THE TASK: Please quote exactly the lines below from the line containing "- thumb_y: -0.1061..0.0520" to the line containing "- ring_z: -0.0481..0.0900", both lines included, and nothing else.

PROVIDED INFORMATION:
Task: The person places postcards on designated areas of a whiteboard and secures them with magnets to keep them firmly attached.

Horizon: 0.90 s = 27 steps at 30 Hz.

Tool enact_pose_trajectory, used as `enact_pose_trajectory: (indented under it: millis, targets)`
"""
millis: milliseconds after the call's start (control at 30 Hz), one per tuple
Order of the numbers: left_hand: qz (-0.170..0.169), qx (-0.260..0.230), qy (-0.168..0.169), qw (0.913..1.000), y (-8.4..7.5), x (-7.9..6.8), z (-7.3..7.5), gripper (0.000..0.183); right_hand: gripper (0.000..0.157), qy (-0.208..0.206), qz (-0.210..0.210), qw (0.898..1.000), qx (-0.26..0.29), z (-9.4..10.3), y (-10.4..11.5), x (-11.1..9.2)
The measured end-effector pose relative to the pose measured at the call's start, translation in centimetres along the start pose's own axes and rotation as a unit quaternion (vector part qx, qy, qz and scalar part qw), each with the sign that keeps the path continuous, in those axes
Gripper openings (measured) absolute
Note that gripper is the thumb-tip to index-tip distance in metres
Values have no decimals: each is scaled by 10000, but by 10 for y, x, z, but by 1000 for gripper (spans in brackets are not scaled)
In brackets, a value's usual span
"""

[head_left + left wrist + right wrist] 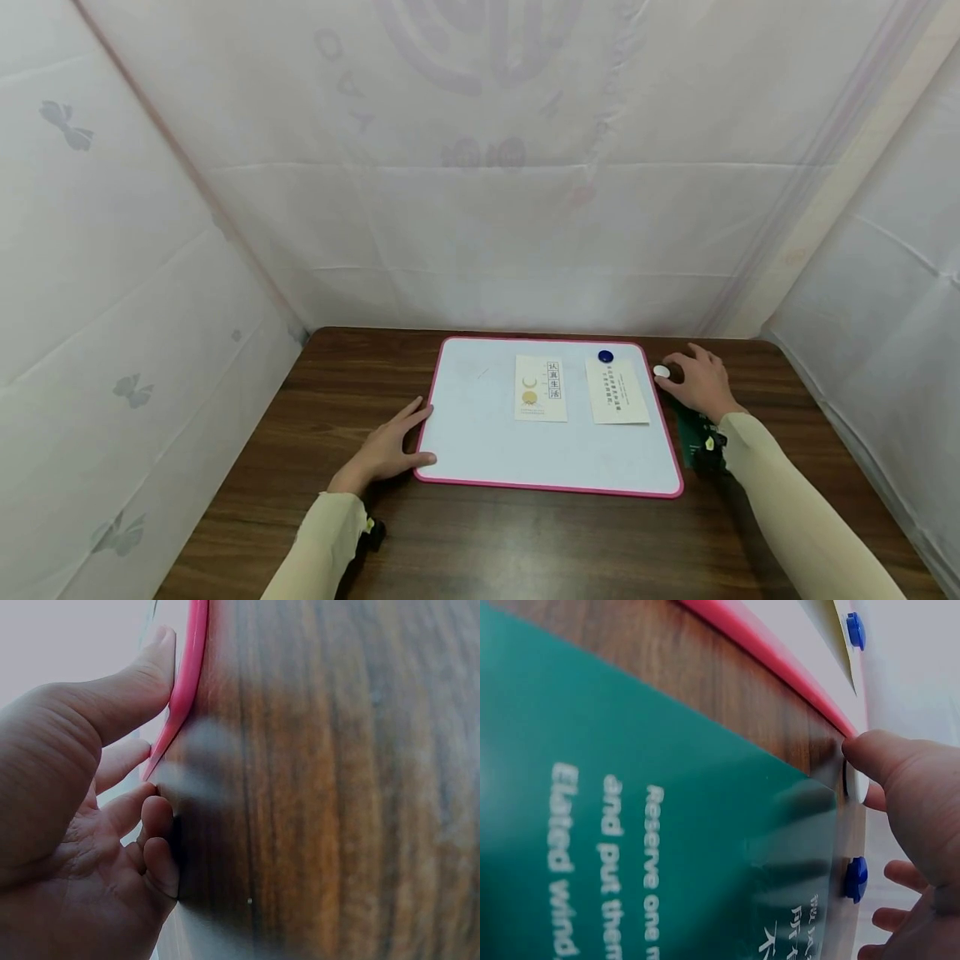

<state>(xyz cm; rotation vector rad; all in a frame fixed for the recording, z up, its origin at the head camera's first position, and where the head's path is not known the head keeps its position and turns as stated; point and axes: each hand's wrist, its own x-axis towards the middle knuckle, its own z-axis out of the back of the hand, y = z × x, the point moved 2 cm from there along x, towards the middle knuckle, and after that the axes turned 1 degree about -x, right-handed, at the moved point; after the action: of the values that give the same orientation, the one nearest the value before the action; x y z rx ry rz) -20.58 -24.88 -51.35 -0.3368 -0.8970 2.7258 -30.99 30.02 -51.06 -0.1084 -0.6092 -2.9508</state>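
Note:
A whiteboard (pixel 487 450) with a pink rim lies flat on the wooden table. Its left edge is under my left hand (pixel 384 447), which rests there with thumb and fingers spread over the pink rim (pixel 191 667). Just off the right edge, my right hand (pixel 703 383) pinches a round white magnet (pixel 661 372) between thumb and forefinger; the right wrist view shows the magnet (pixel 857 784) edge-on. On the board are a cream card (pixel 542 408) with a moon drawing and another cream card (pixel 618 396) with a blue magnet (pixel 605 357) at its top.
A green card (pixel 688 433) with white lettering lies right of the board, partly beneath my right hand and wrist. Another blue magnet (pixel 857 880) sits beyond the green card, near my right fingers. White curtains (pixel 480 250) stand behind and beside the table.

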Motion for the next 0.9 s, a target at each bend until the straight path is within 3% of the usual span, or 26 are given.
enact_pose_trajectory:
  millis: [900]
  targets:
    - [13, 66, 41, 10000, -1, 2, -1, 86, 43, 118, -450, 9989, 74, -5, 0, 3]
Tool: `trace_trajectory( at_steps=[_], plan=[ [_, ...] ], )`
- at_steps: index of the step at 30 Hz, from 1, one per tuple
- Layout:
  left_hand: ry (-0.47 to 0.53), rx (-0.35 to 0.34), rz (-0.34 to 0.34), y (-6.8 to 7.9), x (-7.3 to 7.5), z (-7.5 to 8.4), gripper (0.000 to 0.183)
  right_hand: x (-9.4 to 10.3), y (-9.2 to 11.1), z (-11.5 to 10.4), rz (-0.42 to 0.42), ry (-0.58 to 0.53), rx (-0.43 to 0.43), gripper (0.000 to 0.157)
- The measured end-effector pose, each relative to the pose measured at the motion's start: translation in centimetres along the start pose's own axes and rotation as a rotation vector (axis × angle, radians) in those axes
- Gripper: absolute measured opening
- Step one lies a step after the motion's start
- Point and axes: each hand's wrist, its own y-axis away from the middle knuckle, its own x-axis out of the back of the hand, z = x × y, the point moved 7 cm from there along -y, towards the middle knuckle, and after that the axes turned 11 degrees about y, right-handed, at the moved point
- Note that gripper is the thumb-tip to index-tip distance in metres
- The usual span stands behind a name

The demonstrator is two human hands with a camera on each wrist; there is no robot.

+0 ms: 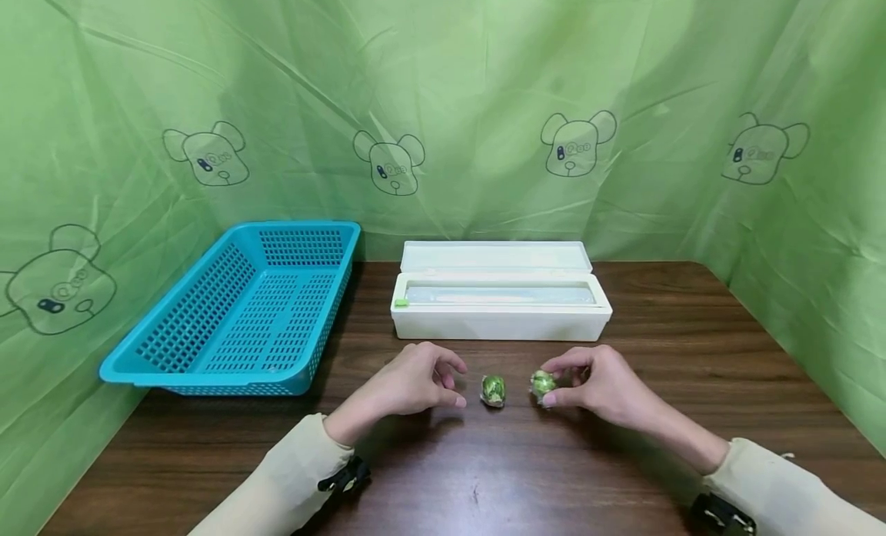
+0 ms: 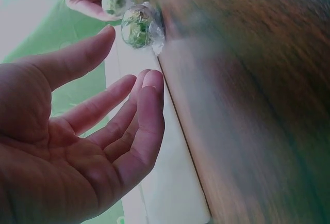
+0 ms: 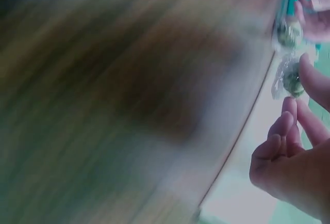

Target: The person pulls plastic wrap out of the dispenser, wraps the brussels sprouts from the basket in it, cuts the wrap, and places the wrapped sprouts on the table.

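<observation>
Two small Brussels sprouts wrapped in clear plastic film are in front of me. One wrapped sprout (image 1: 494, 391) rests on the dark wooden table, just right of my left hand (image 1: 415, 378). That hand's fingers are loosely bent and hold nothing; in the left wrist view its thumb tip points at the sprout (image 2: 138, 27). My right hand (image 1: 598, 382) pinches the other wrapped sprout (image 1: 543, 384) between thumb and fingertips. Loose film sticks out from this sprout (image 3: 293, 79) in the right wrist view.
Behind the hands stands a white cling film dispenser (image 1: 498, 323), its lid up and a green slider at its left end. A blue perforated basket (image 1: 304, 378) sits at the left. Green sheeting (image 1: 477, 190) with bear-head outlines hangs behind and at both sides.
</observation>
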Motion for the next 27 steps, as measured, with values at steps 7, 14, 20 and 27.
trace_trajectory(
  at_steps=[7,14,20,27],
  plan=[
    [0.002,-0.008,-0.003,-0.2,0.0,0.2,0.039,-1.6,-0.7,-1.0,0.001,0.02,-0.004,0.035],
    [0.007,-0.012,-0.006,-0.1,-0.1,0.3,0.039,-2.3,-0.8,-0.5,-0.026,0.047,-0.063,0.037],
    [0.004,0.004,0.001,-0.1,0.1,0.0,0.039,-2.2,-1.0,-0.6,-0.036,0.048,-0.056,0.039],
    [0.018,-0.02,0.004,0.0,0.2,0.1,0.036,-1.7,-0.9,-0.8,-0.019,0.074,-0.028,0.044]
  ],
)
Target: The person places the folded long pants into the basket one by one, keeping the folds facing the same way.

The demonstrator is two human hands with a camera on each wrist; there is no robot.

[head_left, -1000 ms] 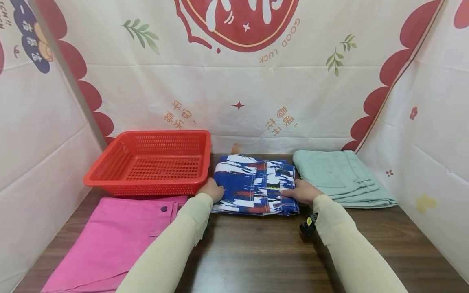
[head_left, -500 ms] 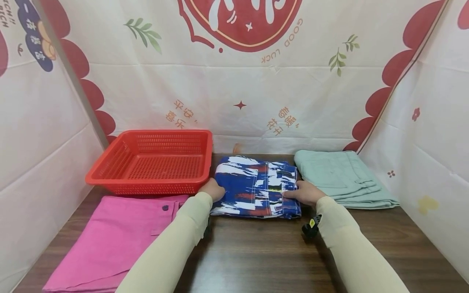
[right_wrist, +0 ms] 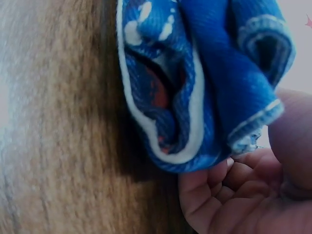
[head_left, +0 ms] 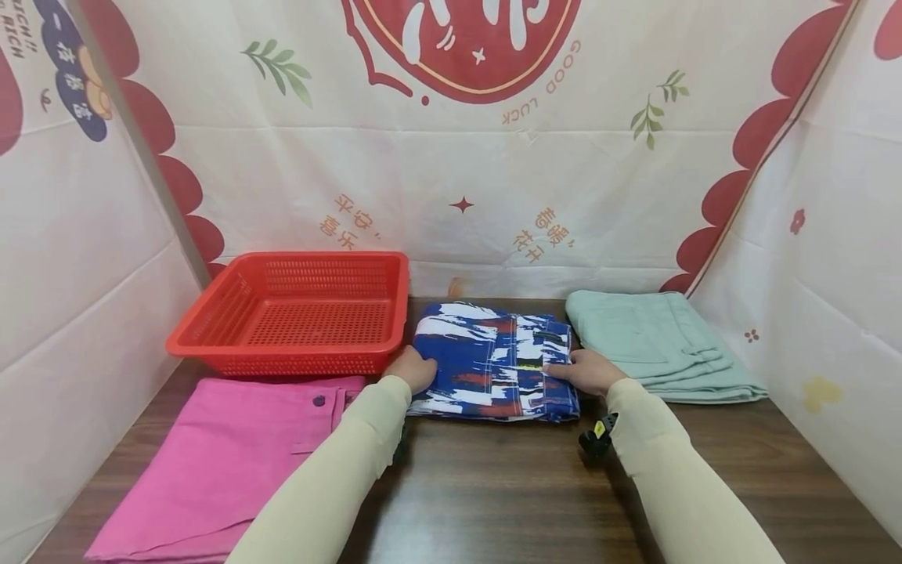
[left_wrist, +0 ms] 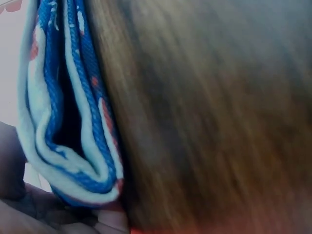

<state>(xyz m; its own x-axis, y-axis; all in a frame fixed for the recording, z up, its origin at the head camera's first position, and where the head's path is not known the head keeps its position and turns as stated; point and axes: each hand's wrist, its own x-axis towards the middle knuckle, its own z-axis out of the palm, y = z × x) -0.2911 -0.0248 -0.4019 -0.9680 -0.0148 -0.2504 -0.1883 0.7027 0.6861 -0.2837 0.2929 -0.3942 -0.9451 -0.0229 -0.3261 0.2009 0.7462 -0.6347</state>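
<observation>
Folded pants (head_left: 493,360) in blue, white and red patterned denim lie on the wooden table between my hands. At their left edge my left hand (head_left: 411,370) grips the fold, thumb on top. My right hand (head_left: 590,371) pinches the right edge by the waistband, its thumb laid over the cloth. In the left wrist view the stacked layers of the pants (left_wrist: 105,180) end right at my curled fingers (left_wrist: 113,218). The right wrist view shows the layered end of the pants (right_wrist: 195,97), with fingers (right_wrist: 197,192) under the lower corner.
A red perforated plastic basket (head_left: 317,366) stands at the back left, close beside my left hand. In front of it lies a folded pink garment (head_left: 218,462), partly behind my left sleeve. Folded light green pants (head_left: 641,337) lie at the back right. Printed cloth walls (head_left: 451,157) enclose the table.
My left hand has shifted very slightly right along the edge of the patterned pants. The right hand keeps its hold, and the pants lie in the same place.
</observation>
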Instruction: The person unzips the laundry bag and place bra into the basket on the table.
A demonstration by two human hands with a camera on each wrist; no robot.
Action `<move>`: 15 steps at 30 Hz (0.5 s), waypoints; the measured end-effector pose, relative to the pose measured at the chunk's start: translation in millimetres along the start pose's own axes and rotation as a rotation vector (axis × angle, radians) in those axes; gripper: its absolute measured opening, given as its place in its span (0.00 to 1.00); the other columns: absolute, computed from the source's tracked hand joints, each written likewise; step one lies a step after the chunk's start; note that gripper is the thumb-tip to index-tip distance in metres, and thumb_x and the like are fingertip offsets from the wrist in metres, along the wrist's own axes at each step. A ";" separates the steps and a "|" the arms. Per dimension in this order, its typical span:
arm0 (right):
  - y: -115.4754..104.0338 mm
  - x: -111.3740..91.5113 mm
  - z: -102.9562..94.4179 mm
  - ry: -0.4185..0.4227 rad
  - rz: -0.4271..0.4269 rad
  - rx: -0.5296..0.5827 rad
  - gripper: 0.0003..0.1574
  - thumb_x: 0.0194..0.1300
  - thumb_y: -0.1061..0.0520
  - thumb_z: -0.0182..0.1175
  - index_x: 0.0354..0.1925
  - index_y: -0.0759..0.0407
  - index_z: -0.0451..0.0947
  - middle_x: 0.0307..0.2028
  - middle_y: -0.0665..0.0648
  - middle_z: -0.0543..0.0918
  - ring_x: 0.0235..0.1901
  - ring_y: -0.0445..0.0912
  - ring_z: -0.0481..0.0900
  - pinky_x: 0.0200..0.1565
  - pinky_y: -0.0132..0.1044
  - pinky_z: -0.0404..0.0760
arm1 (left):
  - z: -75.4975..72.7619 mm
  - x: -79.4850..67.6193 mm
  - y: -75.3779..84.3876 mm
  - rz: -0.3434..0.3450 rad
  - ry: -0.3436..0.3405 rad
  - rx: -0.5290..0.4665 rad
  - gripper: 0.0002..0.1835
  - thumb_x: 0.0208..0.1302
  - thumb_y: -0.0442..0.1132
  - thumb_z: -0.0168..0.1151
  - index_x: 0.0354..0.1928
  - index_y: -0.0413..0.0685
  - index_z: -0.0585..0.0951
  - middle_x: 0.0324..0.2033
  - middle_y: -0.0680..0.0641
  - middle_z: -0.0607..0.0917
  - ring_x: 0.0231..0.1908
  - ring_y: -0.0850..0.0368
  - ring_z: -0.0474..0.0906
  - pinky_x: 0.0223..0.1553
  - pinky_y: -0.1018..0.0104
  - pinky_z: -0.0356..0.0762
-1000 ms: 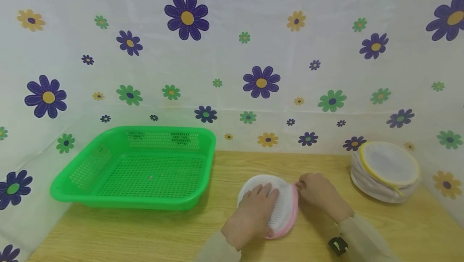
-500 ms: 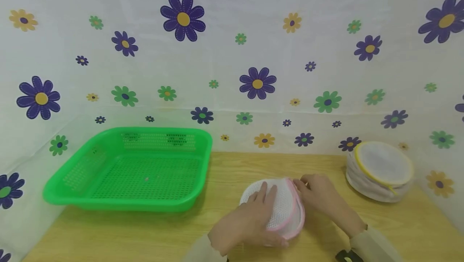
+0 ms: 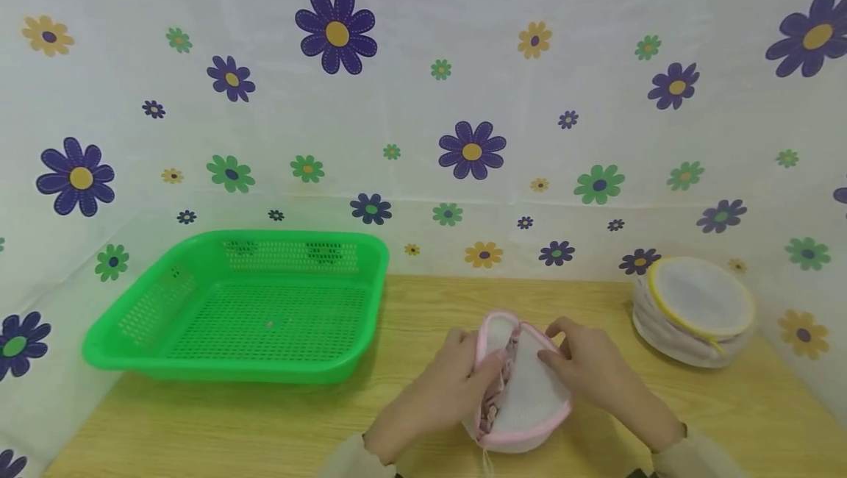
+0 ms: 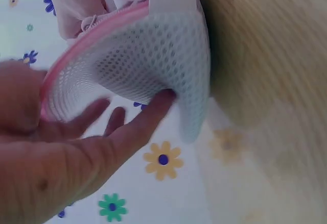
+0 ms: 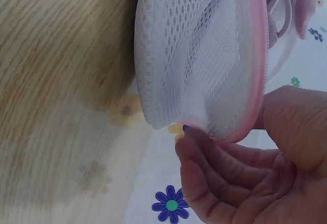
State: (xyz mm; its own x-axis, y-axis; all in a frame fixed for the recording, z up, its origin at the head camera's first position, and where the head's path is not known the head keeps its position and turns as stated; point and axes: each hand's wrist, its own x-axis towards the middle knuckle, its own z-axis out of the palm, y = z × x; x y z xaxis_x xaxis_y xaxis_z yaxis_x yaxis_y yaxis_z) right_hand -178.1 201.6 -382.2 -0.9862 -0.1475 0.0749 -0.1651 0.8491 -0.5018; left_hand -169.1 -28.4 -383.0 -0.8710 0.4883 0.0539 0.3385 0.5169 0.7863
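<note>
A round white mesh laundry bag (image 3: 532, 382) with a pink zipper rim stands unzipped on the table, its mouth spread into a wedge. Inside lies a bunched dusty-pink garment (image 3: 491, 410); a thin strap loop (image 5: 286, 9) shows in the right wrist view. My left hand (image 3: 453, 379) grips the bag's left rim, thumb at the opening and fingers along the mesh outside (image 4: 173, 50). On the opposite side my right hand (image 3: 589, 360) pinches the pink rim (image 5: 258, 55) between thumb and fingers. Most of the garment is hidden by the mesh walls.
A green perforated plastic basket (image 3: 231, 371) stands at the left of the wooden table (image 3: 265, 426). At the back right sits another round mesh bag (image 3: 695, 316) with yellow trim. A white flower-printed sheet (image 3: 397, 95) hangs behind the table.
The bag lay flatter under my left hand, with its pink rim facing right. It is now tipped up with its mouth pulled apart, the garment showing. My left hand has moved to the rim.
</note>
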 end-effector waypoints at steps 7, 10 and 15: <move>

TASK SOLUTION:
  - thumb_y: -0.1061..0.0520
  - thumb_z: -0.0182..0.1175
  - index_x: 0.0354..0.1925
  - index_y: -0.0759..0.0407
  - index_z: -0.0451..0.0947
  - middle_x: 0.0307..0.2028
  - middle_y: -0.0665..0.0648
  - middle_z: -0.0543..0.0918
  - ring_x: 0.0235..0.1901
  - ring_y: -0.0445..0.0912
  - ring_z: -0.0481..0.0900

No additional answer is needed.